Work order
Output only the lines from the start of the entries through the line holding "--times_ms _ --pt". Each line must match the original exactly.

Dataset entries

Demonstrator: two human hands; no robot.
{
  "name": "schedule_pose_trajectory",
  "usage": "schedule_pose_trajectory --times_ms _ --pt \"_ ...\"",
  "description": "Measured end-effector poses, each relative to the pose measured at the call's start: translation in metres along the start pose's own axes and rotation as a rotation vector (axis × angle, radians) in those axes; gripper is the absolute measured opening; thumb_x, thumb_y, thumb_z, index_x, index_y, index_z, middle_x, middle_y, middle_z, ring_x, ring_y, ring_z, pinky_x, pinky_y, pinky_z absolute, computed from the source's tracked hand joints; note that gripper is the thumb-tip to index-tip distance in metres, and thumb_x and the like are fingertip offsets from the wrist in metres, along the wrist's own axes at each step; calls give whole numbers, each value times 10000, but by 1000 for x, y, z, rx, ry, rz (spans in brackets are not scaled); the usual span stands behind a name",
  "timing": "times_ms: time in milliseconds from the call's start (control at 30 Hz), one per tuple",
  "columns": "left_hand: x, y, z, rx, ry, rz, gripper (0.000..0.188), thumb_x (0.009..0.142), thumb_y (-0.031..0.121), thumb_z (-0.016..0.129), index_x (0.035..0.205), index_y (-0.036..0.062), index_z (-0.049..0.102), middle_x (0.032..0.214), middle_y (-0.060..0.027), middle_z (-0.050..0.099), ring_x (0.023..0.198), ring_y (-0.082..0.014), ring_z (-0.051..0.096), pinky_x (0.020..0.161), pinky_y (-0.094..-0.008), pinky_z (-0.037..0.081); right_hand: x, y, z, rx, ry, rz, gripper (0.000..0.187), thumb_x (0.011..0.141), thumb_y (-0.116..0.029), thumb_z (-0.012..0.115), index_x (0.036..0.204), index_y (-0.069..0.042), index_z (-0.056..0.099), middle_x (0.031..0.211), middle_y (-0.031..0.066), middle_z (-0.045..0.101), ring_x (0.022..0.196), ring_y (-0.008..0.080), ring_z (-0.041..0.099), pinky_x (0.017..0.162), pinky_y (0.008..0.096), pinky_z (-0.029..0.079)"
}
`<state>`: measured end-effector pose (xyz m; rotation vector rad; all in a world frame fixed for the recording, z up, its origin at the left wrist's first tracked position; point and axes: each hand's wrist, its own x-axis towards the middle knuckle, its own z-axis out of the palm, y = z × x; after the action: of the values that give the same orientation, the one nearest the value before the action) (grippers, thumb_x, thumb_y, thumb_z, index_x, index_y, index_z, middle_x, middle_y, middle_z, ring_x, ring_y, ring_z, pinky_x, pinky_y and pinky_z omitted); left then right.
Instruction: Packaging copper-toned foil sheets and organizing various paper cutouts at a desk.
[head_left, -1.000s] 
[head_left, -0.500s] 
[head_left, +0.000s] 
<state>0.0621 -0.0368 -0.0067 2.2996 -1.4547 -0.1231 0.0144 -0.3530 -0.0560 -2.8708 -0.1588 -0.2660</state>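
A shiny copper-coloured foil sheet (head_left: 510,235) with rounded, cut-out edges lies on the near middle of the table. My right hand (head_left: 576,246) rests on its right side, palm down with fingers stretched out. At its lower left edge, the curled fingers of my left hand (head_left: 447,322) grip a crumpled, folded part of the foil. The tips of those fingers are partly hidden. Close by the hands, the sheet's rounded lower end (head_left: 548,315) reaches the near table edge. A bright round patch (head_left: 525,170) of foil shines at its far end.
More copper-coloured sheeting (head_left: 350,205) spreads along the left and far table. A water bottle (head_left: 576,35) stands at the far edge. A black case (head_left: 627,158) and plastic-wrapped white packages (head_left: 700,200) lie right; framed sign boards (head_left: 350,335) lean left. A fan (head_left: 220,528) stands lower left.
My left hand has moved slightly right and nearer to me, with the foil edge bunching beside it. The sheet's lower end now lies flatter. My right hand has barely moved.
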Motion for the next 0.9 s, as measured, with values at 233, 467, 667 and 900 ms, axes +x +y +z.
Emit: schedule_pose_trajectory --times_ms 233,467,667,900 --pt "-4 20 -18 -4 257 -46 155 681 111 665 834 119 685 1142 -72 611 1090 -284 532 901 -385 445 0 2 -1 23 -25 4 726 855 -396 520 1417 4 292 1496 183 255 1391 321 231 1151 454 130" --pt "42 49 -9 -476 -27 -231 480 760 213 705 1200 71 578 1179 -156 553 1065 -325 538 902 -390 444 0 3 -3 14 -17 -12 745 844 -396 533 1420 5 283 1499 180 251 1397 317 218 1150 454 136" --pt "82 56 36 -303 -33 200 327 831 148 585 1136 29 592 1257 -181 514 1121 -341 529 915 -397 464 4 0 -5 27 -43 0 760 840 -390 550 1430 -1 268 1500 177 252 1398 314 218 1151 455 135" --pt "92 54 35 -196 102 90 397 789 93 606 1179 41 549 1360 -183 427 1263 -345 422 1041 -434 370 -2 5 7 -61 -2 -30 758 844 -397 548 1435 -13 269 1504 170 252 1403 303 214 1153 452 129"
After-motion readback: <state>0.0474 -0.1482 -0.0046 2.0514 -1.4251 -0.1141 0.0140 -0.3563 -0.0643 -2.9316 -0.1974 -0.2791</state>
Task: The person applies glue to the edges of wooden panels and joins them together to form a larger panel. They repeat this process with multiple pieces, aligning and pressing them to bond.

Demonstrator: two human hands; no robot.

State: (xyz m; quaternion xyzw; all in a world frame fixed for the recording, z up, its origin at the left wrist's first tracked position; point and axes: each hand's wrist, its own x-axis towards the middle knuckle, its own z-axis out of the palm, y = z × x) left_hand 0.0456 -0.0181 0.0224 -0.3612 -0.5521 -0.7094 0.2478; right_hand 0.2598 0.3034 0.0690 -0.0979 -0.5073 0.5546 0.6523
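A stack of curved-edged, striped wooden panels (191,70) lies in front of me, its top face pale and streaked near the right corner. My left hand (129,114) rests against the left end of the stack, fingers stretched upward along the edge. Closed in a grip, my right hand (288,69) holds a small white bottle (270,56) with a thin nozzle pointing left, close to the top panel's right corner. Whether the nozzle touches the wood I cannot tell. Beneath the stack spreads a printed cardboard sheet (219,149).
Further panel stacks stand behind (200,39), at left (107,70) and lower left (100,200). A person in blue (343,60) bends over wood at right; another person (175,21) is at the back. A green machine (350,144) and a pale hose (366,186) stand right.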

Answer for this exercise
Demonstrator: two human hands; no robot.
{
  "name": "schedule_pose_trajectory",
  "usage": "schedule_pose_trajectory --times_ms _ --pt \"_ ...\"",

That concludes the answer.